The SeparAItor is a proof of concept of an autonomous recycling robot that exploits the power of deep learning to enhance human capabilities in a task that is both crucially important and severely underused (around 9% of plastic waste is recycled and 79% goes to landfills or to the environment).
Since recycling is mainly a sorting exercise, and one of deep learning's main applications is the categorization of different images, this was a very natural progression. Keras (in TensorFlow2) is used for the machine learning part, mainly due to its simplicity, as well as some OpenCV for image preprocessing.Base
The base consists of a simple pan and tilt system with a box on top. It comunicates with the computer over Bluetooth and is powered by an on-board battery, so the actuator part is completely independent. A Lazy Susan turntable bearing and a 608zz axial bearing provide mechanical stability to the system.

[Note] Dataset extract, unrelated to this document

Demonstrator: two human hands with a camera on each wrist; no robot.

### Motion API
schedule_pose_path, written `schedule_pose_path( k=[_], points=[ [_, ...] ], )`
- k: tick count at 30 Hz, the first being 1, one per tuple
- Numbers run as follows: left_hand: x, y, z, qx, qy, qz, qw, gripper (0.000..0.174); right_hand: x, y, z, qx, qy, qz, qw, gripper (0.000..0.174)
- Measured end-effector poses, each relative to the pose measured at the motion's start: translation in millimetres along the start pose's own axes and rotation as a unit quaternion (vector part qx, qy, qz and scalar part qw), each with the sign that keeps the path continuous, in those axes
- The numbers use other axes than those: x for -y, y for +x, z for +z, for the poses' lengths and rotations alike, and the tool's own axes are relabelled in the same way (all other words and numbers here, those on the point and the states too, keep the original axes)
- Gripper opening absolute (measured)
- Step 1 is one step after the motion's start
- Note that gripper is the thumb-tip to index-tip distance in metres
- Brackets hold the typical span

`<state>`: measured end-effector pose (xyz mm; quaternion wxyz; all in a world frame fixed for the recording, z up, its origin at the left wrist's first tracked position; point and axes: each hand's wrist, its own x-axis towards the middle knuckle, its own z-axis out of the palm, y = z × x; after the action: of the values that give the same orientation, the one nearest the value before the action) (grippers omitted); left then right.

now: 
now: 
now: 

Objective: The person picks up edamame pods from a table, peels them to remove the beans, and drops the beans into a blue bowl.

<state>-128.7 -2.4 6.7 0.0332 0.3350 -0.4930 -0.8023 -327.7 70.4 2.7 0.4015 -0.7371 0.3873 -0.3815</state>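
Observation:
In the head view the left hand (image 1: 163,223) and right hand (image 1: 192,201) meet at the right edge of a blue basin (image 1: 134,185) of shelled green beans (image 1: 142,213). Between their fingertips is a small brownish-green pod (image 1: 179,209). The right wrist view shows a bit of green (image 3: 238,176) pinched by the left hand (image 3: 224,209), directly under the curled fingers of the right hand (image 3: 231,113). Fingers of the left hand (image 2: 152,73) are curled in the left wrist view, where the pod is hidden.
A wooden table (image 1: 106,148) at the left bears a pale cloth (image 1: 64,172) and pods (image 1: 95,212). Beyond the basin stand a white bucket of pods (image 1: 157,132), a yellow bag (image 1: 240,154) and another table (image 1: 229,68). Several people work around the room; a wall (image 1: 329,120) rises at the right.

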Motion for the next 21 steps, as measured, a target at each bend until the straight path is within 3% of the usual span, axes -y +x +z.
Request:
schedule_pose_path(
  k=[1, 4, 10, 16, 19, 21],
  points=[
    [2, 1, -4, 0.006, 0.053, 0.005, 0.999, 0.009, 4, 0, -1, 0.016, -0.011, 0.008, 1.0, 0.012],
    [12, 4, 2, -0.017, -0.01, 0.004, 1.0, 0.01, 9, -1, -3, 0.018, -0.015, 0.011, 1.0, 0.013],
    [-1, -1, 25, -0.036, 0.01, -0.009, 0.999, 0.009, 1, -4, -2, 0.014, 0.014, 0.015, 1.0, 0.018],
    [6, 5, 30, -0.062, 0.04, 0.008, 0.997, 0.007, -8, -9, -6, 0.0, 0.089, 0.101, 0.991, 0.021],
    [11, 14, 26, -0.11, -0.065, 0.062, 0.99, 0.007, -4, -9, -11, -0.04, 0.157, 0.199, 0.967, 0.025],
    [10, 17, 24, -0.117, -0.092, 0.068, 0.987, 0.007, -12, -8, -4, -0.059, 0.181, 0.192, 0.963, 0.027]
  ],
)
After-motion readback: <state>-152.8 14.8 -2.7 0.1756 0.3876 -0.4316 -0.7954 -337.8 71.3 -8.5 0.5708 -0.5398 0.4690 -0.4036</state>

To simplify the electronics two servos are used to control the base, so there is a 2:1 relationship between the pan servo's gear and the one in the base to be able to rotate a full 360 degrees.
Finally, two super-sticky, anti-slip silicone gel pads like the ones used to hold phones on car dashboards are used to both carry the cardboard box at the top as well as to keep the base firmly in place and stop it from rotating and sliding around.
With the base assembled and the cenital camera set up the dataset acquisition was the next step. While I initially downloaded images from the internet to train on, these were either renders or professional-looking pictures designed to sell the product, most often just showing the side with the logo. Since I needed to get it to work with real-life objects I thought the best way was to take pictures in the real conditions.
Using the "take_picture, py" script I was able to save pictures by pressing a key. These images were first pre-processed to resize them to the adequate dimensions and then had their background removed, to only keep the relevant parts of the image for training.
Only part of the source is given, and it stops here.